Pick out each line in these entries that contains the string "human".

▶ **Data for this exercise**
<<<<

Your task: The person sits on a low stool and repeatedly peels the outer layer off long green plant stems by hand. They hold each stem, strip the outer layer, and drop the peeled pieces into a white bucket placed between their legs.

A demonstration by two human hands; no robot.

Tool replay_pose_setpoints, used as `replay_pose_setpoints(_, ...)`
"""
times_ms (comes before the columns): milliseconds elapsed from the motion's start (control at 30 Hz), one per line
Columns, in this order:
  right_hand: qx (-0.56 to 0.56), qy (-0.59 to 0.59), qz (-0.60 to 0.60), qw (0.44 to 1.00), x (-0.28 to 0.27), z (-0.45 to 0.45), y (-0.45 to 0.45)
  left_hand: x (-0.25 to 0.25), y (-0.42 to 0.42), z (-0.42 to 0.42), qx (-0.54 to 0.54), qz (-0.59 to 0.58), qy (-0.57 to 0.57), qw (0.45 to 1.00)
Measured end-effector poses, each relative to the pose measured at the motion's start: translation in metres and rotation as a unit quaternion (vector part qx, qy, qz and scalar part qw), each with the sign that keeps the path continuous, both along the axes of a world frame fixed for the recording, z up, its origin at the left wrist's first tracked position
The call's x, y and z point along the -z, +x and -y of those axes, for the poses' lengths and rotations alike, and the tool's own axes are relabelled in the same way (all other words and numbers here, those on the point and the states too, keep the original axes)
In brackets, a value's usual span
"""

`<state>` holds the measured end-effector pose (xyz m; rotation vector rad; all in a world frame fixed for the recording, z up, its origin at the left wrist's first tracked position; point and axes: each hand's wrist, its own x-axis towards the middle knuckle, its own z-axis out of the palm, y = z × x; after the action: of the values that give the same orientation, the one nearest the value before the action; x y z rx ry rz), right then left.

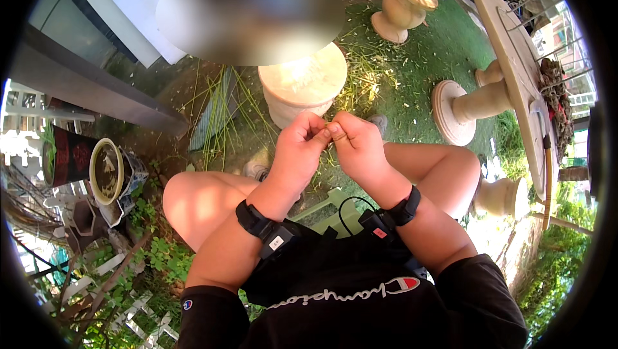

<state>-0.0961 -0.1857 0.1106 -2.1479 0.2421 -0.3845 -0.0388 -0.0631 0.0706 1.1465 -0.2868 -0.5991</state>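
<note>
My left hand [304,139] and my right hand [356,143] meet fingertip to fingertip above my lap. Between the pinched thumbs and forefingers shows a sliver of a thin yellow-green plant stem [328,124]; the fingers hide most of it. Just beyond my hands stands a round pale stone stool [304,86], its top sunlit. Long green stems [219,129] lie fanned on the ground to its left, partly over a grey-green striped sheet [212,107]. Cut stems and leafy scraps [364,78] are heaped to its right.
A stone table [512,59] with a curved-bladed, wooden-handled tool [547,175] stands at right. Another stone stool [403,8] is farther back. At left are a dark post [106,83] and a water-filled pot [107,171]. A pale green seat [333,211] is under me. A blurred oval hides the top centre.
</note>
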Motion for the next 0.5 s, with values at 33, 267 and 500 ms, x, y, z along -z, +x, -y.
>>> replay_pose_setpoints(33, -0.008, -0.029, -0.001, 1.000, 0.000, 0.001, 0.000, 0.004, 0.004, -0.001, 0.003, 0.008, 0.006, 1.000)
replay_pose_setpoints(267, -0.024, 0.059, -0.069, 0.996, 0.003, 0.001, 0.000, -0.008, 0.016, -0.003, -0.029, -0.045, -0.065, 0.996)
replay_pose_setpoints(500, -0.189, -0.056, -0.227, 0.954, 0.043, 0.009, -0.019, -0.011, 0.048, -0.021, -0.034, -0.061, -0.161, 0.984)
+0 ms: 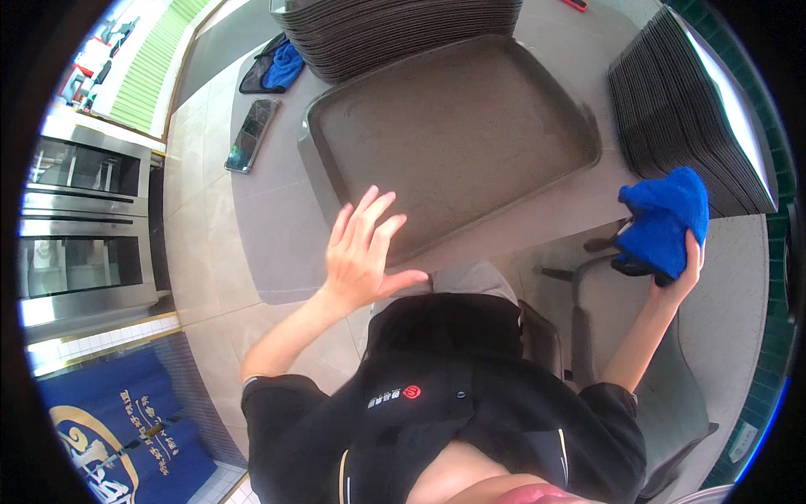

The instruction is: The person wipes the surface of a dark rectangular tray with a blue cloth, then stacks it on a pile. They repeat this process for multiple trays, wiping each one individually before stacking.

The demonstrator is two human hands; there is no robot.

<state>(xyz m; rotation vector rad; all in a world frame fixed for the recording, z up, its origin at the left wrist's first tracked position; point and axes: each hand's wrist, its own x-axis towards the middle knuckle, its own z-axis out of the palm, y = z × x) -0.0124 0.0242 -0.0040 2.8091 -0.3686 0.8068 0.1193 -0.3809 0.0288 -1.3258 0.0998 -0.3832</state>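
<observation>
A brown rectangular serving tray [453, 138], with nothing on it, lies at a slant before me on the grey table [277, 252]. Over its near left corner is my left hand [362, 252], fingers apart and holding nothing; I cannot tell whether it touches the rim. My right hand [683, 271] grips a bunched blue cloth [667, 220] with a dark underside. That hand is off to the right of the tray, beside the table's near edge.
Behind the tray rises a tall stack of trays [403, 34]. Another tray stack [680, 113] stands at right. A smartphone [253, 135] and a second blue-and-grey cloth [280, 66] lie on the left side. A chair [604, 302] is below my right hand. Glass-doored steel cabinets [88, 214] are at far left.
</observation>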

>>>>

▶ **Answer for the task**
A demonstration by two human hands; no robot.
The demonstrator is two human hands; there is no robot.

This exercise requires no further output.